Thüringer Allgemeine (Eisenach)
Die Entdeckung von Houellebecq
Karsten Jauch über die Konkurrenz zwischen Leipzig und Frankfurt
Natürlich kann sich die Leipziger Buchmesse nicht mit Frankfurt messen. Größe und Besucherzahle liegen weit auseinander. Dafür hat Leipzig immer ein Gefühl für Trends und Marketingideen gehabt, die später von Frankfurt kopiert wurden. So sind es in diesem Jahr die freien Autoren, die sogenannten Self-publisher, die in Leipzig einen Akzent setzen. Vermutlich wird sich das im Herbst in Frankfurt fortsetzen. Die Manga-fans sieht man schon auf beiden Messen. Und das große Erfolgsmodell „Leipzig liest“hat man ebenso in Frankfurt umgesetzt.
Was nicht heißen soll, dass die Messeleute in Frankfurt kein Gespür für Autoren haben. Ich erinnere mich an den Auftritt eines französischen Autors im Jahre 1999 — nur vom Hörensagen getragen. Das Gespräch fand im Frankfurter Presseclub statt, der sich damals noch auf dem Römerberg befand. Ein paar Journalisten saßen da einem Schriftsteller gegenüber, der seinen internationalen Durchbruch noch vor sich hatte. Es waren die letzten Tage vor dem Ruhm. Bei Dumont war gerade „Elementarteilchen“erschienen. Einige Rezensenten sprachen von einem Kultbuch.

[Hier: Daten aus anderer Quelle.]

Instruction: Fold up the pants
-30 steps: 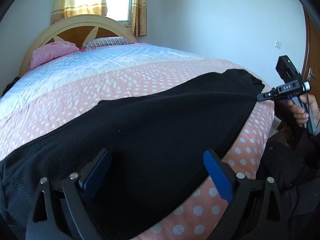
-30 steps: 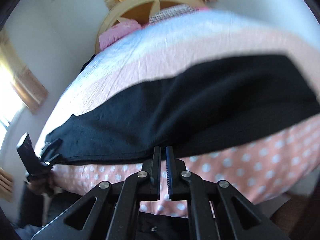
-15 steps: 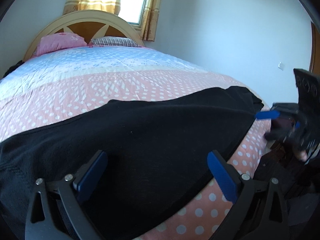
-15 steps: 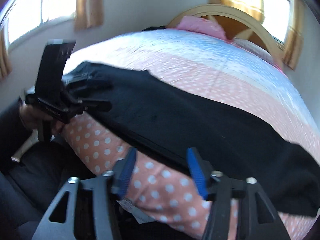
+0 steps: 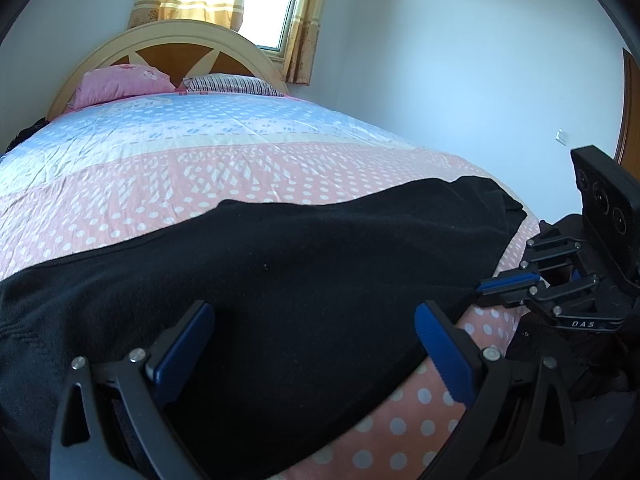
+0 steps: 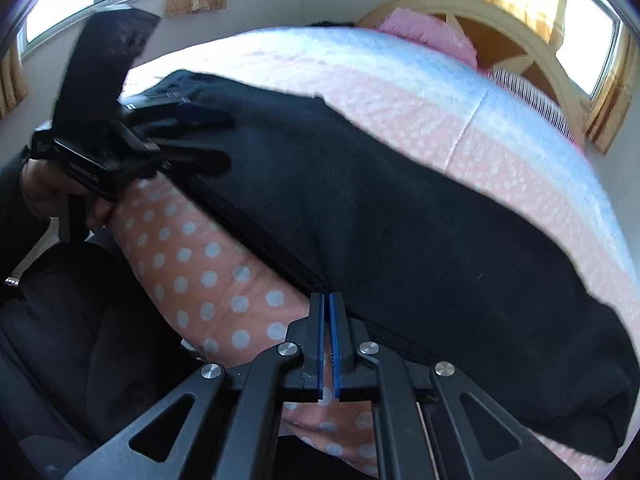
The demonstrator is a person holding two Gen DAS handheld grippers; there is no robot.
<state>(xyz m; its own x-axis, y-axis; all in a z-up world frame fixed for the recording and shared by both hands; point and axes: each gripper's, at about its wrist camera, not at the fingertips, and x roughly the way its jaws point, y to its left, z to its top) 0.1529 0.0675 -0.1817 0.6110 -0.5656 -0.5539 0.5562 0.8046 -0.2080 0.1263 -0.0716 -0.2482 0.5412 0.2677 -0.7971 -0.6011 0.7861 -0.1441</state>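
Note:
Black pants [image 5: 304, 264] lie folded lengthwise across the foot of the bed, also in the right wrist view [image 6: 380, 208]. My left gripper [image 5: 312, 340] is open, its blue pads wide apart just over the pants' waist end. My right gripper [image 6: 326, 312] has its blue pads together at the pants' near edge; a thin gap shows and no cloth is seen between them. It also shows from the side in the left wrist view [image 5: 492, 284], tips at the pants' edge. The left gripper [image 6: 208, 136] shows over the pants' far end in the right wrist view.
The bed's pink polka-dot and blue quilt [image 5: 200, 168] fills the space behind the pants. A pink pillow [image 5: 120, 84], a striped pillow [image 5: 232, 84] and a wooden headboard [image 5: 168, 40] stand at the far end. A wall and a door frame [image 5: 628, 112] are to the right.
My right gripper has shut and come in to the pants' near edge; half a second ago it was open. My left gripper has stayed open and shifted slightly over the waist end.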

Michel Houellebecq saß etwas schüchtern herum, wippte nervös mit den Knien, rauchte eine Zigarette nach der anderen und nuschelte etwas über den Hedonismus der Zeit oder einer abgestorbenen Leere. Vorgelesen hat er damals noch nicht. Das wird er im Herbst nachholen. Denn ausgerechnet in Leipzig verkündete jetzt der Frankfurter Messechef, dass er den streitbaren Autor eingeladen hat. „Ihn zu gewinnen, ist ein sehr starkes Zeichen“, sagte Juergen Boos. Frankreich ist im Herbst der Ehrengast in Frankfurt, weshalb das Motto „Frankfurt auf Französisch“. Da gibt es viele hübsche Episoden aus der Zeit der napoleonischen Kriege.
Und es gibt einen — weltberühmten – Frankfurter, der Leipzig sein Klein-paris nannte.